# What you are asked to do:
There is material below. Print exactly the lines starting at the line with "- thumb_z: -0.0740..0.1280" and ending at the line with "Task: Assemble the", ends included, and no others.

# Supplied records:
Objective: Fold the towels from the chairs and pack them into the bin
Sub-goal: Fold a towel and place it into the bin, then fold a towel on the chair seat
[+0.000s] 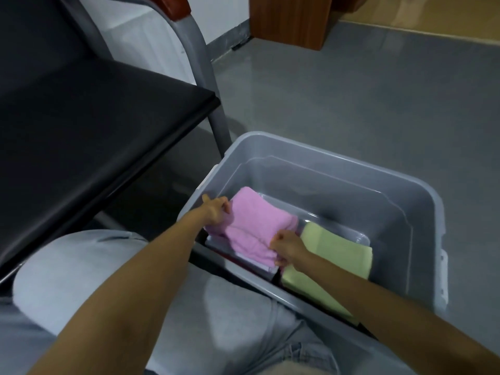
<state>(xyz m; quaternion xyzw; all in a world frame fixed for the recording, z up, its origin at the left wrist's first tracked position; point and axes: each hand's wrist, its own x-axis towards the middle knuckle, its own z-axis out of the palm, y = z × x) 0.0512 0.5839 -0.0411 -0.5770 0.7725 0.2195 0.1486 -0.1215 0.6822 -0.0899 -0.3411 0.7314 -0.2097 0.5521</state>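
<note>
Grey floor (351, 90) across the upper right. At left, a black-seated chair (94, 117) on a grey tube frame, with a red-brown armrest (173, 6) at the top edge. On the floor just beside the chair leg, a translucent grey plastic bin (351, 190), open-topped, its near rim close against knees in light grey trousers (81, 280). Far off at the top, the base of a wooden cabinet (292, 20). Inside the bin, along the near wall, a folded green towel (335, 247) lying flat on the right. Just beside it on the left, a folded pink towel (251, 226) atop a stack with a white edge and something dark red underneath; cannot tell what those layers are. At the pink towel's far left corner, the left hand (216, 211), fingers curled round the fabric, thumb raised. At its near right corner, the right hand (288, 249), fingers bent in a pinch on the cloth.
</note>
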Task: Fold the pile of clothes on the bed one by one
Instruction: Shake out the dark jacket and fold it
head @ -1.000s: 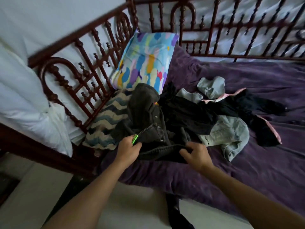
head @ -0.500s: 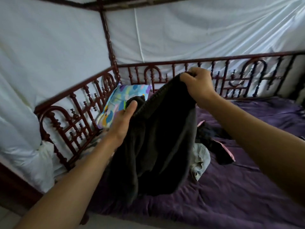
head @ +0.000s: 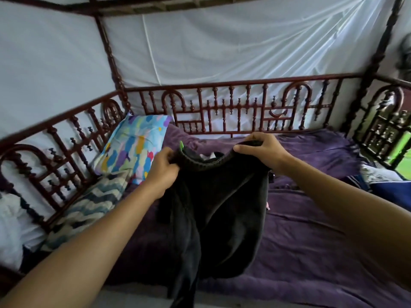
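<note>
A dark grey garment with a ribbed waistband hangs in the air over the purple bed. My left hand grips the waistband's left end, where a small green tag sticks up. My right hand grips the waistband's right end, a little higher. The cloth drops down past the bed's front edge. The hanging garment hides most of the clothes pile; only a pale scrap shows above the waistband.
A colourful pillow leans in the back left corner, with a zigzag-patterned cushion below it. Dark red carved wooden railings enclose the bed, and white netting hangs behind. Blue and white cloth lies at the right.
The garment was picked off the pile and lifted. Since half a second ago both hands have come lower and level, and the waistband now stretches between them.
</note>
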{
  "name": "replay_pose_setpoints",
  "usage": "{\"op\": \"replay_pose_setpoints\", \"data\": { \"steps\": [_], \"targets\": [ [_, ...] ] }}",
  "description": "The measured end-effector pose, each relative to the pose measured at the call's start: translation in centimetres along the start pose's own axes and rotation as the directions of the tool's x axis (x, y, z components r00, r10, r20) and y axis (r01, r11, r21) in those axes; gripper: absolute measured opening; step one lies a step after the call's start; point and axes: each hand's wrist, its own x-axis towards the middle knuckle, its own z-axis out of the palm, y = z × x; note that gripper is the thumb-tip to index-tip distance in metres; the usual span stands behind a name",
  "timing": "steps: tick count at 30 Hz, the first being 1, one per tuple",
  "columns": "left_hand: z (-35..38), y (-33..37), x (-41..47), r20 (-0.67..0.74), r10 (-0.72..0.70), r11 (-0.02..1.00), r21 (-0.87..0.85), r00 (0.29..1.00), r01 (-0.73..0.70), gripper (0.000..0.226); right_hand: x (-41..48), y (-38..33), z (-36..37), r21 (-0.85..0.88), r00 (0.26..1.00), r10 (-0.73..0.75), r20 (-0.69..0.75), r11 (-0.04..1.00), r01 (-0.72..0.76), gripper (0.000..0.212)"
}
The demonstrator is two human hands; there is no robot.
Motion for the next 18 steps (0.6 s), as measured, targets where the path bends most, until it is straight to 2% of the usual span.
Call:
{"op": "replay_pose_setpoints", "data": {
  "steps": [2, 4, 6, 7, 9, 12, 15, 18],
  "targets": [
    [-0.2, 2.9, 0.4, -0.036, -0.079, 0.984, -0.16, 0.996, 0.072, 0.024, 0.2, 0.4, -1.5, 0.102, 0.996, -0.053, -0.073, 0.993, 0.06, 0.061],
    [-1.1, 6.2, 1.0, -0.065, -0.099, 0.943, -0.325, 0.993, 0.072, 0.025, 0.6, 1.0, -2.6, 0.239, 0.993, -0.059, -0.099, 0.968, 0.081, 0.072],
    [-2.2, 9.7, 1.5, -0.09, -0.069, 0.9, -0.435, 0.994, 0.023, 0.023, 0.8, 1.9, -2.4, 0.333, 0.999, -0.019, 0.032, 0.943, 0.007, 0.079],
    [-2.7, 11.3, 1.6, -0.102, -0.034, 0.888, -0.46, 0.994, -0.016, 0.023, 0.8, 2.5, -1.5, 0.335, 0.99, 0.025, 0.14, 0.94, -0.071, 0.076],
    [-3.7, 13.9, 1.8, -0.111, 0.042, 0.878, -0.471, 0.993, -0.089, 0.021, 0.4, 3.7, 1.4, 0.233, 0.932, 0.138, 0.336, 0.946, -0.224, 0.064],
    [-5.4, 15.7, 1.8, -0.092, 0.073, 0.888, -0.448, 0.993, -0.106, 0.021, -0.1, 4.4, 6.0, 0.128, 0.848, 0.223, 0.481, 0.939, -0.319, 0.061],
    [-6.7, 15.4, 1.9, -0.05, 0.067, 0.893, -0.443, 0.996, -0.082, 0.019, 0.6, 4.0, 9.0, 0.121, 0.846, 0.212, 0.49, 0.944, -0.307, 0.052],
    [-8.2, 14.2, 2.5, -0.023, 0.105, 0.918, -0.382, 0.994, -0.106, 0.01, 2.5, 3.1, 9.6, 0.264, 0.906, 0.176, 0.385, 0.92, -0.291, 0.02]
  ]
}}
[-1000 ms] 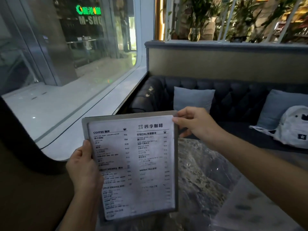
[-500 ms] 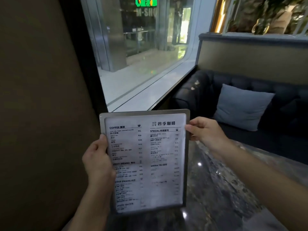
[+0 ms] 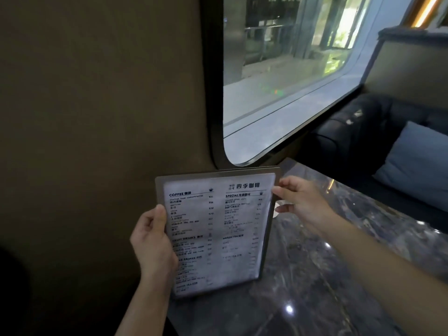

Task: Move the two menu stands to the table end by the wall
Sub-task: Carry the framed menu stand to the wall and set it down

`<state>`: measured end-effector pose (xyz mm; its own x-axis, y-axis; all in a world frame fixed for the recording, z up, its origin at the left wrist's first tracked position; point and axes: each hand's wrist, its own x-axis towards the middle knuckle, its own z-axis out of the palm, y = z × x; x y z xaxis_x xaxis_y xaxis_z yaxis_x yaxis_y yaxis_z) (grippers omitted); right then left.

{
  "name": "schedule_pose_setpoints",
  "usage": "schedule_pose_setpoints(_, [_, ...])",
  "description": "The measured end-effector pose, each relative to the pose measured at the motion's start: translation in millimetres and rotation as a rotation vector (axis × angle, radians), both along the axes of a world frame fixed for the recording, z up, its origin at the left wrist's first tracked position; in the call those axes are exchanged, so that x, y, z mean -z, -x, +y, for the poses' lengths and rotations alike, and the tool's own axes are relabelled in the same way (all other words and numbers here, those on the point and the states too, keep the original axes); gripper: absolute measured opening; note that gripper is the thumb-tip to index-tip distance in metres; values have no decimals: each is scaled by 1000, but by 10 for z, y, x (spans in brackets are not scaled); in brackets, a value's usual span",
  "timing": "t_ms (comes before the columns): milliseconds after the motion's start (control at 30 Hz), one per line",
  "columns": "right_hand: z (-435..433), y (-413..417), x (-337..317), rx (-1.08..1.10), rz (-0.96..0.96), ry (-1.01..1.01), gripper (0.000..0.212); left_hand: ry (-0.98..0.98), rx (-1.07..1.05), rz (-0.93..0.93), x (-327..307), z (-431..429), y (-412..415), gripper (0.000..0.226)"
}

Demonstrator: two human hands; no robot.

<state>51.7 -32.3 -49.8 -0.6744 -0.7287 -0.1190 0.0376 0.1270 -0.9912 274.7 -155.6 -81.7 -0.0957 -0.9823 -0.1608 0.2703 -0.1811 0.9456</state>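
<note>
A flat grey menu stand (image 3: 215, 231) with a white printed coffee menu stands upright, its lower edge at or just above the dark marble table (image 3: 315, 275), close to the brown wall (image 3: 97, 117). My left hand (image 3: 152, 243) grips its left edge, thumb on the front. My right hand (image 3: 303, 204) pinches its top right corner with the fingertips. Only this one menu stand is in view.
A large window (image 3: 278, 81) with a dark frame rises behind the table end. A dark tufted sofa (image 3: 351, 132) with a blue-grey cushion (image 3: 417, 161) runs along the far side at the right.
The view has swung left toward the wall. The menu stand, held in both hands, has moved left and down to the table end near the wall.
</note>
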Motion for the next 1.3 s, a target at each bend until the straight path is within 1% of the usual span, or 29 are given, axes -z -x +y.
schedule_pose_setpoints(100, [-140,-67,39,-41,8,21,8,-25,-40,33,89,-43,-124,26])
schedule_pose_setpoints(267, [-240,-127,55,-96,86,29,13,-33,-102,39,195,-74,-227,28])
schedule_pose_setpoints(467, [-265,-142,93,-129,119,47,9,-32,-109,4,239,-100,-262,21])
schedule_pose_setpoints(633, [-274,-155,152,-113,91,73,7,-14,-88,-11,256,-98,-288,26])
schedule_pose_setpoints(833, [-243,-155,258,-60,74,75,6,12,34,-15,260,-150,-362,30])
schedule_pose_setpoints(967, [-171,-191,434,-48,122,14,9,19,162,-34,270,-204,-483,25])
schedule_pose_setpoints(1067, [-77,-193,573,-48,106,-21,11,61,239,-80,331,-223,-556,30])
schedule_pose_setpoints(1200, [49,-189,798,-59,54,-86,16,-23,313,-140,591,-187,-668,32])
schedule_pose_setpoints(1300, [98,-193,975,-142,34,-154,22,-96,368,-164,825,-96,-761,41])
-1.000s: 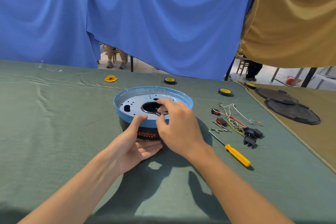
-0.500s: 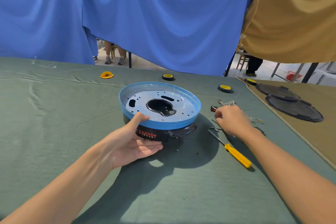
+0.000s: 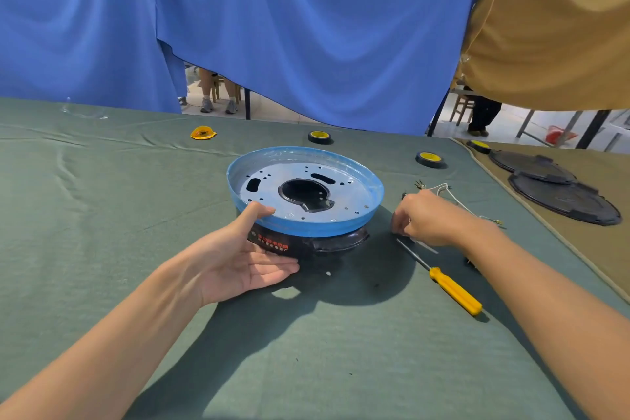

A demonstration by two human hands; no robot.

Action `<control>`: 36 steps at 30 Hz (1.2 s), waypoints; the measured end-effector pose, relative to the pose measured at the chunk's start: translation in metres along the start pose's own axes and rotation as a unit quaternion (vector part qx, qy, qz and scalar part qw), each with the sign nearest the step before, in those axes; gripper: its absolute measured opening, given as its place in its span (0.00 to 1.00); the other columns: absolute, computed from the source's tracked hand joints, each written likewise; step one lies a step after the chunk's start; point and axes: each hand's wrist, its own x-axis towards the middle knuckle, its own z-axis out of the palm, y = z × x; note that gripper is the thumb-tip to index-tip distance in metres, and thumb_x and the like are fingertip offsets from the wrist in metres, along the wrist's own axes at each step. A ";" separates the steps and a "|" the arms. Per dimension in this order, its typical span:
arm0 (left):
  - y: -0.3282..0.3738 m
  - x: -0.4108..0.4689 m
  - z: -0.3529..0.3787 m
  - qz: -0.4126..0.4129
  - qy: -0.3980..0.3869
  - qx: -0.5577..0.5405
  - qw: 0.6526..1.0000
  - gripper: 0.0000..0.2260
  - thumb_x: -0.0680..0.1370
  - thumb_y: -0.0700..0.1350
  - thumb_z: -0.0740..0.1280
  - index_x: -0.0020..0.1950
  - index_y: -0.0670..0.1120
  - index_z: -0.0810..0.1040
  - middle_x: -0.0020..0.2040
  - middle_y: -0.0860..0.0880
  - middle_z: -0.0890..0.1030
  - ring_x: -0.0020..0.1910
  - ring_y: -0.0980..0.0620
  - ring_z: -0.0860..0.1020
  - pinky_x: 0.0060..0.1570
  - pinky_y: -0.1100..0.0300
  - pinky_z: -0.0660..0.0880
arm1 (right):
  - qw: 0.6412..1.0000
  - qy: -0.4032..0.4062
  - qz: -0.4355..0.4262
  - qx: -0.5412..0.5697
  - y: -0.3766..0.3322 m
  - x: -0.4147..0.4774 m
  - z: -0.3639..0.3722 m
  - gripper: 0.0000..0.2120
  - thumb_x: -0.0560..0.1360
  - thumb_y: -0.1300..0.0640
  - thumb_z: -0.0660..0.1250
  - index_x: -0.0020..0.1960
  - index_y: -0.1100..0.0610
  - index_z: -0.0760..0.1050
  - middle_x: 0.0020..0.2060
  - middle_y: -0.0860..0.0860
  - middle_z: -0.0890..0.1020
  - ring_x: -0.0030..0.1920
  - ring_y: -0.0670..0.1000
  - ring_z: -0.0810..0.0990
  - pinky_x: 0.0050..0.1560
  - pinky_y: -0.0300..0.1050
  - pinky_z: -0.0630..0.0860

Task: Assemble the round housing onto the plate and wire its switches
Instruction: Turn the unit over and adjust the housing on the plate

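No wires (image 3: 444, 185) are being connected yet: plate (image 3: 347, 196) and round housing (image 3: 329, 244) are being steadied by the flat-fingered left hand (image 3: 238, 262), right hand (image 3: 433, 218) grip unclear.

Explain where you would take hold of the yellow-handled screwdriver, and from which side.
Take the yellow handle of the screwdriver, coming from above on the near right. It lies flat on the green cloth with the handle end nearest the person and free, while the thin shaft's tip sits close by the right hand.
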 end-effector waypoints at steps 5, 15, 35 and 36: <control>0.000 -0.001 0.001 0.003 0.013 0.015 1.000 0.35 0.63 0.53 0.75 0.59 0.30 0.70 0.50 0.29 0.82 0.48 0.35 0.84 0.47 0.48 0.81 | 0.999 -0.032 -0.016 -0.038 -0.007 -0.003 -0.007 0.15 0.69 0.66 0.62 0.42 0.49 0.82 0.40 0.52 0.82 0.42 0.54 0.82 0.45 0.50 0.81; -0.006 -0.008 0.013 0.024 0.044 -0.039 0.998 0.23 0.72 0.48 0.73 0.55 0.33 0.70 0.48 0.27 0.81 0.45 0.33 0.84 0.45 0.45 0.81 | 0.987 0.160 -0.016 -0.008 -0.012 -0.009 -0.034 0.10 0.79 0.62 0.61 0.50 0.60 0.81 0.47 0.55 0.81 0.51 0.56 0.77 0.53 0.48 0.73; 0.009 -0.007 -0.003 0.100 0.134 -0.057 0.984 0.20 0.74 0.47 0.73 0.57 0.37 0.71 0.53 0.33 0.79 0.47 0.37 0.83 0.39 0.46 0.80 | 0.950 0.142 -0.099 0.259 -0.110 -0.013 -0.019 0.11 0.83 0.49 0.55 0.45 0.52 0.68 0.36 0.48 0.83 0.42 0.50 0.79 0.46 0.53 0.76; 0.008 -0.008 -0.005 0.100 0.135 -0.044 0.985 0.18 0.74 0.47 0.72 0.56 0.37 0.72 0.50 0.33 0.80 0.45 0.38 0.84 0.38 0.47 0.81 | 0.953 0.131 -0.103 0.254 -0.108 -0.016 -0.020 0.11 0.83 0.50 0.55 0.45 0.52 0.68 0.36 0.48 0.83 0.41 0.49 0.79 0.47 0.52 0.77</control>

# Solution for this task:
  - thumb_z: -0.0740..0.1280
  - index_x: -0.0020..0.1950
  - index_y: -0.0670..0.1120
  - index_z: -0.0810..0.1040
  - middle_x: -0.0020..0.2040
  - middle_y: -0.0860..0.0880
  - middle_z: -0.0890..0.1030
  - ring_x: -0.0020..0.1910
  - ring_y: -0.0980..0.0620
  - ring_z: -0.0860..0.1020
  - pinky_x: 0.0060..0.1570
  - pinky_y: -0.1100..0.0300
  - pinky_z: -0.0660..0.0880
arm1 (right):
  - qw: 0.6412..1.0000
  - qy: -0.4032..0.4062
  - qz: -0.4355..0.4262
  - qx: -0.5412..0.5697
  - y: -0.3766..0.3322 m
  - x: -0.4147..0.4774 m
  - z: -0.3639..0.3722 m
  - gripper: 0.0000..0.2120
  - thumb_x: -0.0560..0.1360
  - thumb_y: -0.1300..0.0640
  - thumb_z: -0.0660..0.1250
  - index_x: -0.0020..0.1960
  - index_y: -0.1100..0.0610
  - index_z: -0.0760..0.1050
  - middle_x: 0.0020..0.2060
  - middle_y: -0.0860..0.0860
  - middle_z: -0.0890..0.1020
  - ring_x: -0.0030..0.1920
  - ring_y: -0.0670..0.1000
  - ring_z: -0.0810..0.0990
  - pinky_x: 0.0050..0.1560
  - pinky_y: -0.0300..0.1050
  - pinky_z: -0.0630..0.0860

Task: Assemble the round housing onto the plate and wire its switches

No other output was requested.